Here the job is to transcribe the data exactly while omitting the images.

[Opening RECORDED INFORMATION section]

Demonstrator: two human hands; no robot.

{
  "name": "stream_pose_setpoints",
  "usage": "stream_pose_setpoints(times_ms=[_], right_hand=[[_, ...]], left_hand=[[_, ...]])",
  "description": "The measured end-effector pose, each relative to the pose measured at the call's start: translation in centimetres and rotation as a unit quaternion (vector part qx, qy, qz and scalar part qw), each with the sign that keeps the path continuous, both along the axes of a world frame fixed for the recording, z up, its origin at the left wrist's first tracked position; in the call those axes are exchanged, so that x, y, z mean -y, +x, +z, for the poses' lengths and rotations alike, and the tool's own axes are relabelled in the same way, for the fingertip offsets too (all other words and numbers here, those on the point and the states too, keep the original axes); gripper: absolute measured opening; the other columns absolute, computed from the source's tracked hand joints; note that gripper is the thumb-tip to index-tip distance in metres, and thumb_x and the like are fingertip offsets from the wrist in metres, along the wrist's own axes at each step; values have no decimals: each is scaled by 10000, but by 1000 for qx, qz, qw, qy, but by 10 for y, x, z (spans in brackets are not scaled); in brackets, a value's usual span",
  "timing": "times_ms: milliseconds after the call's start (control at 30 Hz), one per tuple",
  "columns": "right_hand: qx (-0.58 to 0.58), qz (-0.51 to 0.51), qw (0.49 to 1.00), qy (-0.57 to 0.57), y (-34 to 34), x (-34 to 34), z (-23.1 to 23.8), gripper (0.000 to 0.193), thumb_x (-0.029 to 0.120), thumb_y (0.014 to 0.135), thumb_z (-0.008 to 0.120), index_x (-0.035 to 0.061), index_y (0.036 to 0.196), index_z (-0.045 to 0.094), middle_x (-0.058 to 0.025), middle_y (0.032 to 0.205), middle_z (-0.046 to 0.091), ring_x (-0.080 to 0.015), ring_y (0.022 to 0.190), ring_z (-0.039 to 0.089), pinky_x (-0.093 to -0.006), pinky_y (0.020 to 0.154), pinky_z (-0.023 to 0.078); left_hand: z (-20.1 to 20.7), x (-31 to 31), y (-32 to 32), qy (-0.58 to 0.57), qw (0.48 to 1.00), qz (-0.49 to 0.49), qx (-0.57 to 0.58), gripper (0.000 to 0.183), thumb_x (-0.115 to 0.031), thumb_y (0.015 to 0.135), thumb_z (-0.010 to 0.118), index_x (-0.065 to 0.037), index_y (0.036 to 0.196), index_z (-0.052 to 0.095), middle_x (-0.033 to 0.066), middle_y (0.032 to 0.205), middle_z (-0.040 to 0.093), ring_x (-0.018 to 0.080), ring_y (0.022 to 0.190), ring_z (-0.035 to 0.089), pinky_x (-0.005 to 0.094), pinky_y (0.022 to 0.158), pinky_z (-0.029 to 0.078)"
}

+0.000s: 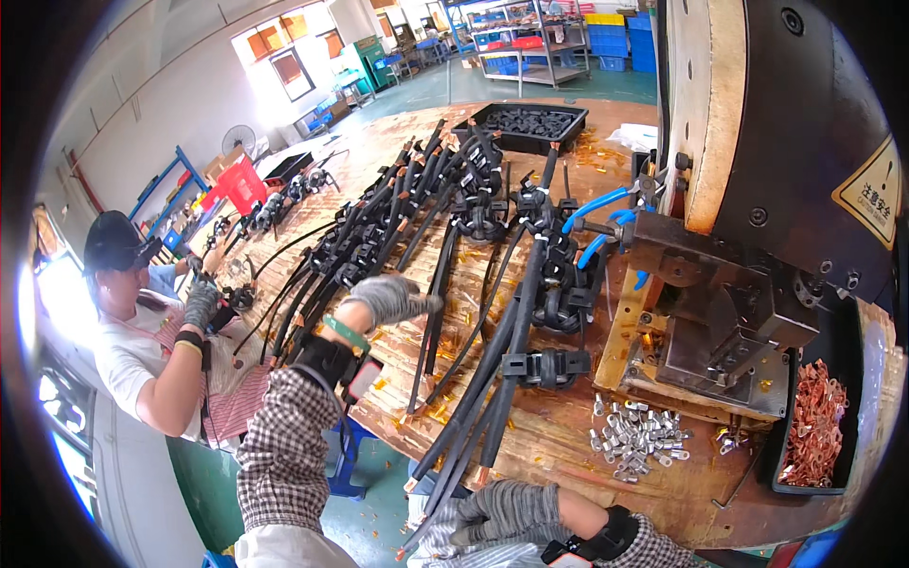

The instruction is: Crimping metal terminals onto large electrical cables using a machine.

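My left hand (390,300), in a grey knit glove, hovers over the wooden table among black cables, its fingers stretched out to the right. Nothing shows in it. Bundled cables with black clamp-like fittings (352,248) lie just beyond. My right hand (511,512), gloved the same way, is low at the table's near edge above my lap. Its fingers reach left, loosely extended, with no object visible in them. Close to it hang the ends of several thick black cables (445,478), which run up to a black fitting (545,367).
A press machine (720,312) with blue hoses stands at the right. Before it lie a pile of silver cable lugs (636,439) and a black bin of copper lugs (778,464). A black tray (576,118) sits at the back. At left, a co-worker (142,312) handles similar parts.
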State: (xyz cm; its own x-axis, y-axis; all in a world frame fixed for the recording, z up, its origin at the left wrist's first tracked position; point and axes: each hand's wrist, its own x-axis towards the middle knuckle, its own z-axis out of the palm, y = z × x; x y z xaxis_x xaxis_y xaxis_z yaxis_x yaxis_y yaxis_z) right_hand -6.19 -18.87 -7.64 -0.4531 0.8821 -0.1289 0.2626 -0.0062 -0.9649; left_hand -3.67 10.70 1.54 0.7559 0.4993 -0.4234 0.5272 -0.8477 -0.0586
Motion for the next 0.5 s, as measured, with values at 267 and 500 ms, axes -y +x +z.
stream_pose_setpoints(times_ms=[267, 500], right_hand=[[-8, -17, 998, 58, 0, 2, 22, 341, 377, 801, 567, 41, 809, 627, -134, 708, 603, -275, 647, 573, -348, 622, 447], [-26, -35, 995, 93, -6, -1, -1, 379, 407, 790, 538, 44, 757, 638, -161, 694, 604, -294, 625, 571, -372, 597, 441]], left_hand=[[-49, -59, 54, 58, 988, 100, 101, 1098, -627, 602, 634, 43, 1346, 183, 268, 1377, 217, 363, 1259, 293, 358, 1023, 282], [-43, -73, 87, 29, 965, 224, 130, 808, -476, 611, 692, -10, 1227, 455, 215, 1259, 444, 334, 1171, 436, 364, 946, 383]])
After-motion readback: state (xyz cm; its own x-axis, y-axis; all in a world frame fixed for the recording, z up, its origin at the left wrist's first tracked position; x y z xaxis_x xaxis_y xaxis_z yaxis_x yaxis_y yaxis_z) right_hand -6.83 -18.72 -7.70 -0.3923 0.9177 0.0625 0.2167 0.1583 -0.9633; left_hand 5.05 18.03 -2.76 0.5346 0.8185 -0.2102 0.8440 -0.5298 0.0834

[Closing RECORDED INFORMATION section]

**ANSWER BOX**:
Demonstrator: two human hands; no robot.

{
  "name": "stream_pose_setpoints",
  "usage": "stream_pose_setpoints(times_ms=[_], right_hand=[[_, ...]], left_hand=[[_, ...]])",
  "description": "The measured end-effector pose, each relative to the pose measured at the call's start: translation in centimetres and rotation as a unit quaternion (vector part qx, qy, qz and scalar part qw), each with the sign that keeps the path continuous, both along the axes of a world frame fixed for the recording, z up, its origin at the left wrist's first tracked position; in the call those axes are exchanged, so that x, y, z mean -y, +x, +z, for the poses' lengths and rotations alike, and the tool's own axes are relabelled in the same way, for the fingertip offsets too (all other words and numbers here, those on the point and the states too, keep the original axes); gripper: absolute measured opening; the other columns absolute, computed from the source's tracked hand joints; note that gripper is the thumb-tip to index-tip distance in metres, and thumb_x and the like are fingertip offsets from the wrist in metres, along the wrist's own axes at each step; values have no decimals: each is scaled by 10000, but by 1000 for qx, qz, qw, qy, but by 10 for y, x, z (spans in brackets are not scaled); in brackets, a value's usual span",
  "timing": "times_ms: milliseconds after the call's start (control at 30 Hz), one per tuple",
  "columns": "right_hand: qx (-0.58 to 0.58), qz (-0.51 to 0.51), qw (0.49 to 1.00), qy (-0.57 to 0.57), y (-34 to 34), x (-34 to 34), z (-23.1 to 23.8), gripper (0.000 to 0.193), thumb_x (-0.029 to 0.120), thumb_y (0.014 to 0.135), thumb_z (-0.008 to 0.120), index_x (-0.035 to 0.061), index_y (0.036 to 0.196), index_z (-0.045 to 0.094), middle_x (-0.058 to 0.025), middle_y (0.032 to 0.205), middle_z (-0.046 to 0.091), ring_x (-0.080 to 0.015), ring_y (0.022 to 0.190), ring_z (-0.039 to 0.089), pinky_x (-0.093 to -0.006), pinky_y (0.020 to 0.154), pinky_z (-0.023 to 0.078); left_hand: z (-20.1 to 20.7), x (-31 to 31), y (-32 to 32), qy (-0.58 to 0.57), qw (0.48 to 1.00), qz (-0.49 to 0.49), qx (-0.57 to 0.58), gripper (0.000 to 0.183), thumb_x (-0.115 to 0.031), thumb_y (0.015 to 0.135), thumb_z (-0.010 to 0.118), index_x (-0.065 to 0.037), index_y (0.036 to 0.196), index_z (-0.052 to 0.095), middle_x (-0.033 to 0.066), middle_y (0.032 to 0.205), middle_z (-0.040 to 0.093), ring_x (-0.018 to 0.080), ring_y (0.022 to 0.190), ring_z (-0.035 to 0.089), pinky_x (-0.005 to 0.094), pinky_y (0.022 to 0.158), pinky_z (-0.029 to 0.078)"
}

+0.000s: 

The instruction is: Crimping metal terminals onto large electrical cables using a machine.

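My left hand (390,300), in a grey knit glove, hovers over the wooden table among black cables, its fingers stretched out to the right. Nothing shows in it. Bundled cables with black clamp-like fittings (352,248) lie just beyond. My right hand (511,512), gloved the same way, is low at the table's near edge above my lap. Its fingers reach left, loosely extended, with no object visible in them. Close to it hang the ends of several thick black cables (445,478), which run up to a black fitting (545,367).
A press machine (720,312) with blue hoses stands at the right. Before it lie a pile of silver cable lugs (636,439) and a black bin of copper lugs (778,464). A black tray (576,118) sits at the back. At left, a co-worker (142,312) handles similar parts.
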State: (xyz cm; its own x-axis, y-axis; all in a world frame fixed for the recording, z up, its origin at the left wrist's first tracked position; point and axes: each hand's wrist, its own x-axis towards the middle knuckle, its own z-axis out of the palm, y = z × x; x y z xaxis_x xaxis_y xaxis_z yaxis_x yaxis_y yaxis_z) right_hand -6.19 -18.87 -7.64 -0.4531 0.8821 -0.1289 0.2626 -0.0062 -0.9649; left_hand -3.67 10.70 1.54 0.7559 0.4993 -0.4234 0.5272 -0.8477 -0.0586
Motion for the next 0.5 s, as measured, with values at 267 and 500 ms, axes -y +x +z.
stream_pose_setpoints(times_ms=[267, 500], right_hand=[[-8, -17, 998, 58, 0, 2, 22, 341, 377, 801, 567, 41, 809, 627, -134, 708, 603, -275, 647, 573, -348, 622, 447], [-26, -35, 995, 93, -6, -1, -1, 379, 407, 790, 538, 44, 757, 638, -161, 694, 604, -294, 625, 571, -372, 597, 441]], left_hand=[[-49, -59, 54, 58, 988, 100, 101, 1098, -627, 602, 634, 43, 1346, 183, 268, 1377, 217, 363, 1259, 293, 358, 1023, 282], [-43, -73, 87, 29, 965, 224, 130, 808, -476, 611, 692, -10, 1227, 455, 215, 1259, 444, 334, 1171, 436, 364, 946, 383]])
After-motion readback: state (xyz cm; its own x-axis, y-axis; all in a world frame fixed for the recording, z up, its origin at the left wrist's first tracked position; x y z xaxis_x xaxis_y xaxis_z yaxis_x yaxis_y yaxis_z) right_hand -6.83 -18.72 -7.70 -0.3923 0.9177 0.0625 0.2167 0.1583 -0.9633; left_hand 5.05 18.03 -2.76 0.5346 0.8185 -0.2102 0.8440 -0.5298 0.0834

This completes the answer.